Cette femme célèbre a excité l'enthousiasme des amis de la musique et de l'art dramatique pendant tout le temps qu'elle est restée au théâtre. Dorat, dans son poëme de la Déclamation, a célébré cette voix retentissante dans le fracas des airs, ces sons plaintifs et sourds, et tout l'intérêt qu'inspirait cette grande actrice lorsqu'elle offrait Psyché mourante aux spectateurs attendris. Mais c'est dans Castor et Pollux qu'elle déployait tout ce que l'âme la plus tendre peut produire de sentiment: un jour qu'elle venait de remplir le rôle de Thélaïre elle se donnait beaucoup de peine pour prouver à Bernard qu'il en était l'auteur, car ce poëte sur la fin de sa vie avait perdu la mémoire et presque la raison; enfin il dit, sortant comme d'un rêve: «Oui sans doute, Castor est mon ouvrage, et Thélaïre est ma gloire.»

Ce n'est pas seulement comme actrice que Sophie Arnould s'est fait connaître; son nom est placé à côté de celui de Fontenelle et de Piron, si connus par leurs saillies piquantes. Douée d'une imagination vive et folâtre, elle brillait surtout dans les à-propos, et répandait avec autant de facilité que de grâces les bons mots, les fines plaisanteries, et malgré la causticité de quelques sarcasmes, elle sut se conserver de nombreux amis.

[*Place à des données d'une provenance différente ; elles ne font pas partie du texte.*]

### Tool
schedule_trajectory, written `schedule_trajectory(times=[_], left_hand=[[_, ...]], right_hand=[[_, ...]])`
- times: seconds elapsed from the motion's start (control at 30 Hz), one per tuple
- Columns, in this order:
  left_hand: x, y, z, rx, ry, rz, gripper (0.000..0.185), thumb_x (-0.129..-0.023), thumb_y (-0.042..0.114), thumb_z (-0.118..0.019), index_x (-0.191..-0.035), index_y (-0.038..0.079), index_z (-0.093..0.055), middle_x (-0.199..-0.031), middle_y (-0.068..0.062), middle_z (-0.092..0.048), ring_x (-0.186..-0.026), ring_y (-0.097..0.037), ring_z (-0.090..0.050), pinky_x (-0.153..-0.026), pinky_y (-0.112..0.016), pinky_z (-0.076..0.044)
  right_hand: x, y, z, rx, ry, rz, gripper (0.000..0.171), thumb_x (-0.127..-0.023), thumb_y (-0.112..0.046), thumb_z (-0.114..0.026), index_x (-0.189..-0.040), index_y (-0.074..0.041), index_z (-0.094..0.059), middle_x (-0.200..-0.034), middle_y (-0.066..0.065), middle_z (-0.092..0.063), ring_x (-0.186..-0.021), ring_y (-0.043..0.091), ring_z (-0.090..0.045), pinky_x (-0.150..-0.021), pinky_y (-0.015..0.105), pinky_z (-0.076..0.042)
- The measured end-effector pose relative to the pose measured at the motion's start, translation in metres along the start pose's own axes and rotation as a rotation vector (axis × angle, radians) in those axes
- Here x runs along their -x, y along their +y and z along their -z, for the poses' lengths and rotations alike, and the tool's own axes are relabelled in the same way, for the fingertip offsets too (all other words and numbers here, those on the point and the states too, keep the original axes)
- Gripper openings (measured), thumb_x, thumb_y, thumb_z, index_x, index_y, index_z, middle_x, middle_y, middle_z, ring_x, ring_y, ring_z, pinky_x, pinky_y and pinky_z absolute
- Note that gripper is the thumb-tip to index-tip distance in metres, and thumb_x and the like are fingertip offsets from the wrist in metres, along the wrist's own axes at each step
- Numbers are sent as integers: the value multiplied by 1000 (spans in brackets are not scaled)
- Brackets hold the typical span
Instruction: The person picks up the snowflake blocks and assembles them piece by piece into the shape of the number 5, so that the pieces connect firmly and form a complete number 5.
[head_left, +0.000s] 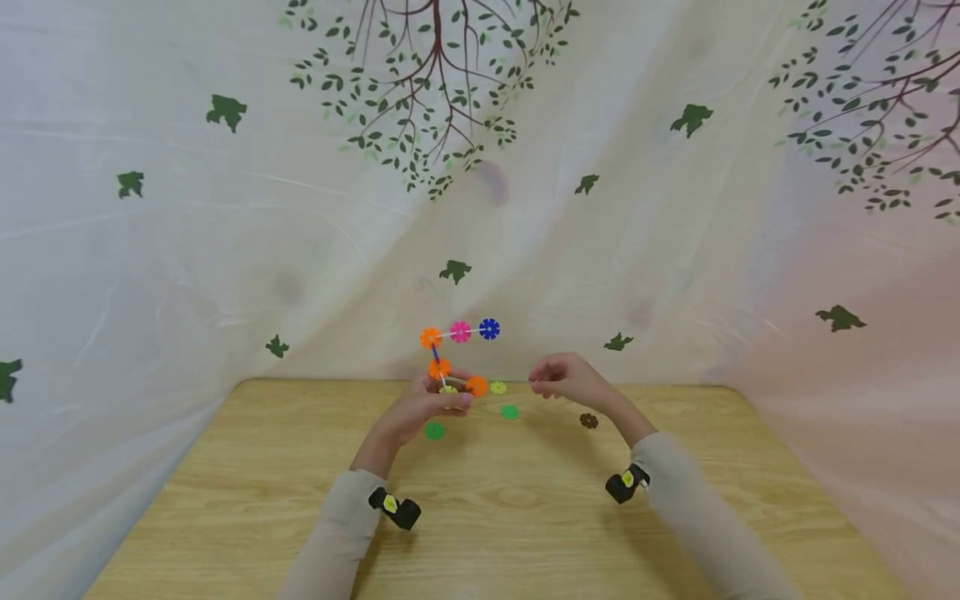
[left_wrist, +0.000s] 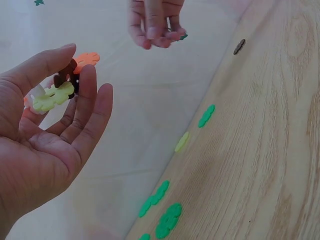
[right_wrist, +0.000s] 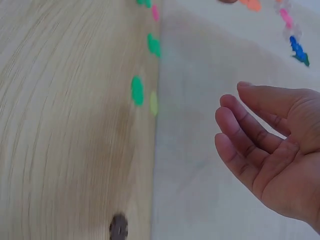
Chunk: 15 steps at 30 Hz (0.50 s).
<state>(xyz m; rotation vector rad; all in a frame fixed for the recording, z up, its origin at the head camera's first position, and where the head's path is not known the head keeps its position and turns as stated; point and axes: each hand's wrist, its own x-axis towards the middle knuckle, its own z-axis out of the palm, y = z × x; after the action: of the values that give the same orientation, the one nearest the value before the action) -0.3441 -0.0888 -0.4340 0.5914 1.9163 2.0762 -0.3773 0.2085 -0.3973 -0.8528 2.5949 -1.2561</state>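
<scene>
Up above the far edge of the wooden table (head_left: pixel 225 500), left hand (head_left: pixel 431 408) pinching the lower discs of a rod-and-disc toy (head_left: pixel 450 354), fingers curled round them; right hand (head_left: pixel 566 379) at its three o'clock, well apart, fingers loosely curled, holding nothing. Green disc (head_left: pixel 434 431) at six o'clock of the left hand, brown disc (head_left: pixel 588 421) at five o'clock of the right

Makeshift recording booth: wooden table (head_left: pixel 225 500), tree-printed backdrop sheet (head_left: pixel 225 208).
</scene>
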Motion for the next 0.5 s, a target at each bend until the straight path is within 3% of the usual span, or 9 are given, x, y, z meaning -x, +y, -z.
schedule_trajectory(times=[0.1, 0.23, 0.37, 0.5], left_hand=[[1, 1, 0, -3, -7, -8, 37, -86, 10, -67, -120, 1, -56, -105, -9, -63, -89, -23, -66, -86, -41, -54], [1, 1, 0, -1, -9, -8, 37, -85, 9, -68, -120, 1, -57, -105, -8, -64, -89, -21, -66, -86, -41, -54], [0, 1, 0, 6, -3, 3, 36, -85, 8, -68, -119, 3, -57, -104, -7, -66, -90, -22, -66, -86, -41, -53], [-1, 1, -1, 22, 1, 20, 36, -85, 9, -68, -119, 4, -57, -102, -6, -67, -90, -22, -66, -86, -42, -53]], right_hand=[[7, 12, 10, 48, -13, 8, 12, -88, -10, -65, -98, -4, -66, -89, 17, -68, -77, 24, -64, -66, 37, -54], [16, 28, 22, 119, -39, -3, 12, -86, -6, -66, -97, -1, -66, -87, 14, -67, -77, 19, -62, -67, 30, -53], [25, 45, 31, 201, -75, -53, 17, -84, -5, -68, -99, 2, -66, -86, 14, -66, -77, 18, -60, -66, 26, -51], [34, 60, 34, 241, -94, -115, 22, -82, -5, -70, -102, 4, -66, -88, 15, -65, -79, 19, -60, -67, 29, -52]])
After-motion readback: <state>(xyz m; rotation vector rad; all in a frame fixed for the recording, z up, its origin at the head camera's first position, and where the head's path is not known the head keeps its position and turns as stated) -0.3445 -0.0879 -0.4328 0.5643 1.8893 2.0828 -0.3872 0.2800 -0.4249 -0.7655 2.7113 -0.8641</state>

On lui a reproché de faire de l'esprit en y mêlant celui des autres; elle passait surtout pour médisante, et ses camarades mêmes éprouvèrent plus d'une fois ses railleries; mais comme elle n'était ni tracassière, ni haineuse, ni jalouse, ni intrigante, on s'amusait des jeux de son esprit en louant les qualités de son cœur.

Quelquefois on lui rendait les traits piquans qu'elle lançait aux autres: ses dents étaient vilaines, et les moins clairvoyans pouvaient aisément s'en apercevoir; un jour elle disait, en parlant de sa franchise, qu'elle avait le cœur sur les lèvres: «Je ne suis pas surpris, lui répartit Champcenetz, que vous ayez l'haleine si perfide.»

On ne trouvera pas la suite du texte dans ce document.